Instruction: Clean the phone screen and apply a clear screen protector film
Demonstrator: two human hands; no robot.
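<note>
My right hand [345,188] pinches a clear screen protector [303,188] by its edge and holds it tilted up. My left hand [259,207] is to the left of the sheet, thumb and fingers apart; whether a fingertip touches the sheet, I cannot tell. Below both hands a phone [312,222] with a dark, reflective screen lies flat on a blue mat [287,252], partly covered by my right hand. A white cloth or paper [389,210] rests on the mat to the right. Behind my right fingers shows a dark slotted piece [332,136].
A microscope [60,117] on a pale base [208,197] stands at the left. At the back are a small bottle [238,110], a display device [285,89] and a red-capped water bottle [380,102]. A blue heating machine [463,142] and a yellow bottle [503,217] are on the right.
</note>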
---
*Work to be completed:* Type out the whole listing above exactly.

*Solved problem:*
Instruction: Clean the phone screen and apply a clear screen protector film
Demonstrator: two human hands; no robot.
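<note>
My right hand [345,188] pinches a clear screen protector [303,188] by its edge and holds it tilted up. My left hand [259,207] is to the left of the sheet, thumb and fingers apart; whether a fingertip touches the sheet, I cannot tell. Below both hands a phone [312,222] with a dark, reflective screen lies flat on a blue mat [287,252], partly covered by my right hand. A white cloth or paper [389,210] rests on the mat to the right. Behind my right fingers shows a dark slotted piece [332,136].
A microscope [60,117] on a pale base [208,197] stands at the left. At the back are a small bottle [238,110], a display device [285,89] and a red-capped water bottle [380,102]. A blue heating machine [463,142] and a yellow bottle [503,217] are on the right.
</note>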

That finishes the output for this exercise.